**Exercise goal**
Beginning with the line that holds "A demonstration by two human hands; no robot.", retype the rest of the listing exactly, last line included.

**Collected material**
⟨
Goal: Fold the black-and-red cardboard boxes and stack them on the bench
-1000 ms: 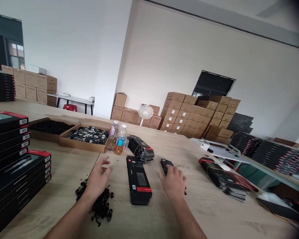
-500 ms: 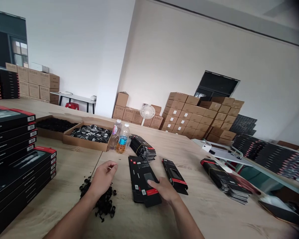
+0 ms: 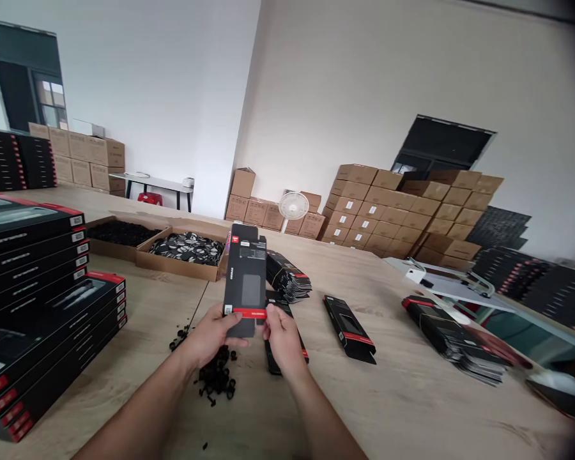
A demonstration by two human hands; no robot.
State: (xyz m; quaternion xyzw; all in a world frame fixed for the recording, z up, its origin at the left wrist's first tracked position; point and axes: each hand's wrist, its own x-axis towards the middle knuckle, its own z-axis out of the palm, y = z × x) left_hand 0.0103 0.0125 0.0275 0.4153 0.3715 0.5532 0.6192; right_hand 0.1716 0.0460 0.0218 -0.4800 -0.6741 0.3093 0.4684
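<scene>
Both my hands hold a flat black retail box (image 3: 244,281) upright above the wooden table (image 3: 402,396). It has a red band near its lower end and a grey window panel. My left hand (image 3: 213,335) grips its lower left side, and my right hand (image 3: 280,338) grips its lower right side. Below my right hand lies another black box (image 3: 290,358), partly hidden by that hand. A loose heap of small black parts (image 3: 215,377) sits under my left hand. To the right, a black box with a red band (image 3: 349,329) lies apart from both hands.
Tall stacks of black boxes (image 3: 43,294) stand at the left. Behind the held box are cardboard trays of black (image 3: 122,233) and patterned items (image 3: 186,249), plus a fanned stack of black cards (image 3: 287,278). Another fanned stack (image 3: 453,342) lies on the right.
The black box that lay on the table is now lifted upright in both hands. My right hand has joined my left at it. The view has shifted slightly.
</scene>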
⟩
**The answer**
A demonstration by two human hands; no robot.
State: (xyz m; quaternion xyzw; all in a world frame fixed for the recording, z up, its origin at the left wrist's first tracked position; point and axes: each hand's wrist, its own x-axis towards the middle knuckle, its own z-axis out of the palm, y = z × x) left_hand 0.0103 0.0125 0.0275 0.4153 0.3715 0.5532 0.6192; right_hand 0.1716 0.0460 0.0218 -0.4800 -0.6741 0.3093 0.4684
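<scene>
Both my hands hold a flat black retail box (image 3: 244,281) upright above the wooden table (image 3: 402,396). It has a red band near its lower end and a grey window panel. My left hand (image 3: 213,335) grips its lower left side, and my right hand (image 3: 280,338) grips its lower right side. Below my right hand lies another black box (image 3: 290,358), partly hidden by that hand. A loose heap of small black parts (image 3: 215,377) sits under my left hand. To the right, a black box with a red band (image 3: 349,329) lies apart from both hands.
Tall stacks of black boxes (image 3: 43,294) stand at the left. Behind the held box are cardboard trays of black (image 3: 122,233) and patterned items (image 3: 186,249), plus a fanned stack of black cards (image 3: 287,278). Another fanned stack (image 3: 453,342) lies on the right.
The black box that lay on the table is now lifted upright in both hands. My right hand has joined my left at it. The view has shifted slightly.
</scene>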

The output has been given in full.